…be afraid only of standing still.
I have been working myself into nearly anxious fits the past few weeks because I have been afraid I am not doing enough; not going to enough places, or doing enough things or seeing everything I want to see, and having all the experiences that I want to have. I found this proverb while writing today and thought it would be fitting as a reminder that I should be very proud of myself for not standing still even though through my own eyes things may seem to be going slowly.
October has brought about an increased demand for my attention at work (that I tend to conveniently forget about when I am not there). Parents night is coming in two short weeks and everything has to be just perfect for the teaching demonstration. We will have a mock class with the parents in the classroom so they can see what their kids actually do in school all day. It is also a chance for the parents to get acquainted with the teachers, especially the foreign teachers, especially the new one; meaning me. Aside from parents night, the foreign teachers are responsible for planning and running the Halloween party and haunted house for the upcoming holiday. It doesn’t help that our lead teacher is British and never celebrated the tradition until coming here…
Since I have been so worried about utilizing my time for things I feel I need to experience, despite the impending typhoon I took this weekend to get some goals accomplished. Friday morning before work I planned on meeting a fellow ESL teacher at the Maoking Gondola for a short hike up the mountain and take the famous scenic gondola route down. Like all good plans, it didn’t quite work out perfectly. Fighting through morning MRT traffic in Taipei put us an hour behind schedule and we did not have time to do the hike, but we did take the gondola up and down the mountain. It was about a 30 minute ride each way (for $50NT) and has a beautiful view of the Wenhu area and Taipei itself. On the way down we got a “crystal cabin”, one with a see through plexi-glass bottom, so you can really take in the views, this provided entertainment for a fun selfy photo shoot. Saturday we planned on going to the National History Museum in Taipei, canceling our preliminary plans for the beach and trading in for a museum day. We ended up going to Chiang Kai-Shek Memorial and staying longer than anticipated, so we missed the museum but got a good look at the memorial and the nearby 2-28 Peace Park. I never realized how little Eastern world history I knew before this weekend. Chiang Kai-Shek (A.K.A Jiang Jhongjeng) was a political leader in the mid 1900’s of the Chinese Nationalist Party. He once had a great amount of influence in the Chinese government until a rift occurred between the communist and nationalist parties. After suffering defeat by the communists in the Chinese civil war (after/during WWII) he fled to Taiwan where he ruled for around 30 years, still determined to take back the power he once held in the Chinese government from Taiwan. From my understanding he was never able to hold China in his power again as he once had and settled on ruling Taiwan. His government set up the basis for the democracy Taiwan has today. All this has been pieced together by the little amount of information I could find in English and what I have been told so forgive me if it isn’t 100% historically accurate.

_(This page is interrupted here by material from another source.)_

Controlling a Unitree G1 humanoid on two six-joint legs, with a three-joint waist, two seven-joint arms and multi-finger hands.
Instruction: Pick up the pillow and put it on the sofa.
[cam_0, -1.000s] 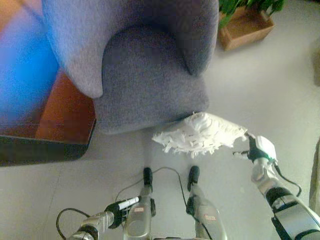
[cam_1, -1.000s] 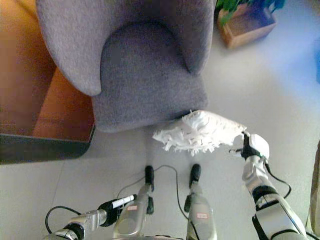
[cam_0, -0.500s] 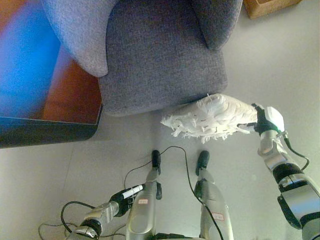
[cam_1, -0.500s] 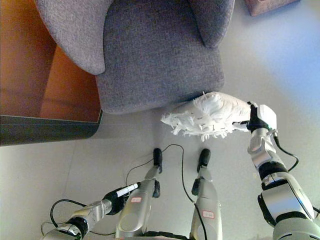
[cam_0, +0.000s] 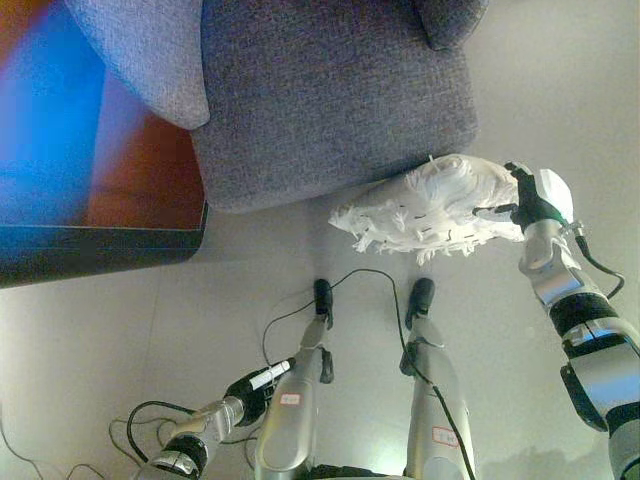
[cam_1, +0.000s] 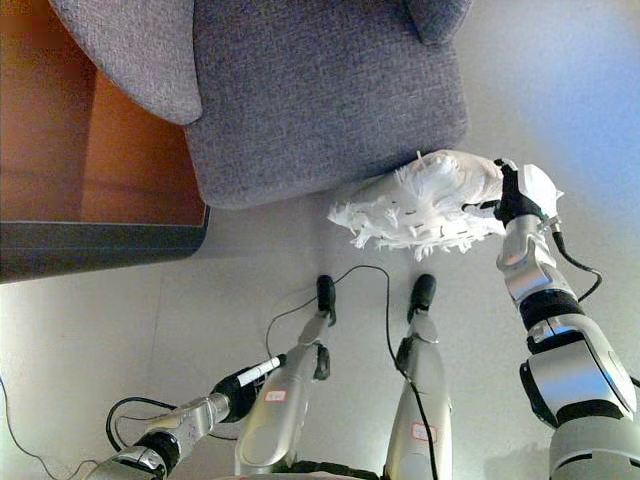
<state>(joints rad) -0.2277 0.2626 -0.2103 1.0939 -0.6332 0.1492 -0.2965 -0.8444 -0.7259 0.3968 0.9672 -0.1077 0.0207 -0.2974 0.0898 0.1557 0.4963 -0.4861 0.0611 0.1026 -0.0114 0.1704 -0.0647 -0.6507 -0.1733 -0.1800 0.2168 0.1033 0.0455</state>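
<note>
A white fluffy pillow (cam_0: 430, 206) with shaggy fringes hangs in the air just in front of the grey sofa (cam_0: 330, 90), near the right front corner of its seat. My right hand (cam_0: 530, 200) is shut on the pillow's right end and holds it up above the floor; it also shows in the right eye view (cam_1: 520, 195). My left hand (cam_0: 255, 385) hangs low at the bottom left, dark fingers curled, holding nothing. The sofa's seat cushion is bare, with a curved arm (cam_0: 140, 50) on its left side.
A brown wooden panel with a dark lower edge (cam_0: 100, 240) stands left of the sofa. Pale floor (cam_0: 560, 90) lies to the right of the sofa and in front of it.
The camera has moved closer to the sofa, so the plant box has left the view. My right hand has lifted the pillow higher and nearer the seat's front edge.
</note>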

Sunday we were duped by the typhoon into having another museum day. We went to the National Palace Museum. We only spent a few hours, but a week could easily be spent looking at all the different exhibits. The National Palace Museum is famous partially because of it’s history and partially because of the collections themselves. 600,000 artifacts were moved from mainland China to Taiwan in 1949 during the civil war for fear of destruction by either party. The museum officially opened in 1965 and today has over 690,000 pieces. It is known as a great spot for tourists interested in Chinese history and locals because it is impossible to see everything in one visit, and even if you think you have seen it all after a few more, they constantly change the exhibits because of the vast amount of objects that they have. They have watercolors from the 15th through 19th centuries, a room full of snuff boxes, well over 100, from when the European missionaries brought over the practice of snuff and it became popular around the 19th century. They could have dedicated an entire floor to the jade jewelry and bi-disks, they ranged from the 9th and 10th centuries to 2000 to 7000 or so B.C.E, some quartz was also featured along with the jade. I was proud of myself because jade is one of the few characters in Mandarin I actually recognize 玉, it was regarded so highly that the character meaning king, or emperor is nearly the same 王.
My favorite part of the museum was the bronze collection, dating back as far as 1600 BCE. The collection consisted mostly of food and wine vessels, and my of course daggers and battle axes. I was transfixed trying to fathom how much time has passed between the creation of most of those objects and now. I still cannot wrap my mind around how old they are. Try to imagine the life of a wine vessel from the hands of a Shang Dynastly ruler (around 1600 BC) to sitting in the National Palace Museum in 2013….
So though things seem as if they are going slowly, I know in my heart that anything is better than just standing still because even though Valar Morghulis, first all men must live.